WHAT IS REQUIRED
The reply should reproduce every line of the data below word for word, minus any images.

INPUT DATA
________

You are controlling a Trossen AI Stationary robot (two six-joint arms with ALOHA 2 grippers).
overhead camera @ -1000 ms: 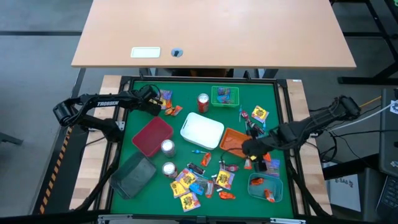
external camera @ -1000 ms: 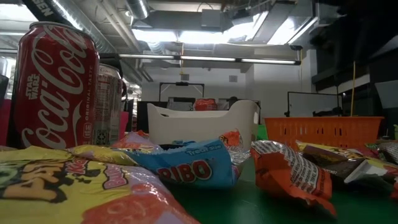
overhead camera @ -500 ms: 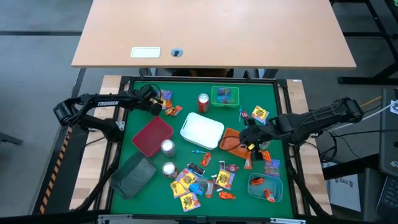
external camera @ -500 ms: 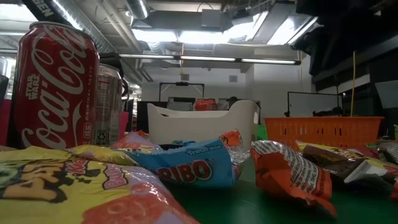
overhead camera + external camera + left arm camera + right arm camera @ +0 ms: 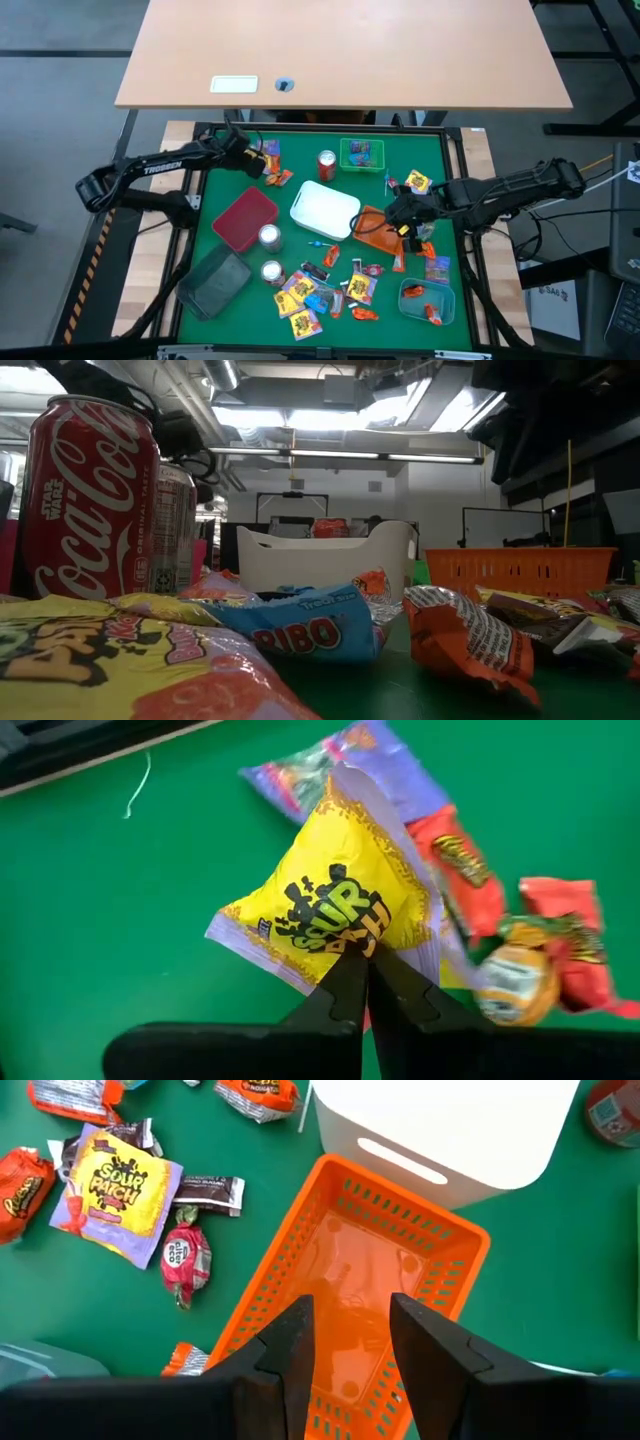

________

FINISHED TASK
You are controlling a Trossen AI Stationary robot (two six-joint arms with ALOHA 2 grippers).
overhead camera @ -1000 ms: 
external camera @ -1000 ms: 
overhead camera @ -500 ms: 
external camera @ -500 ms: 
overhead camera + external camera + left arm camera + right arm camera @ +0 ms: 

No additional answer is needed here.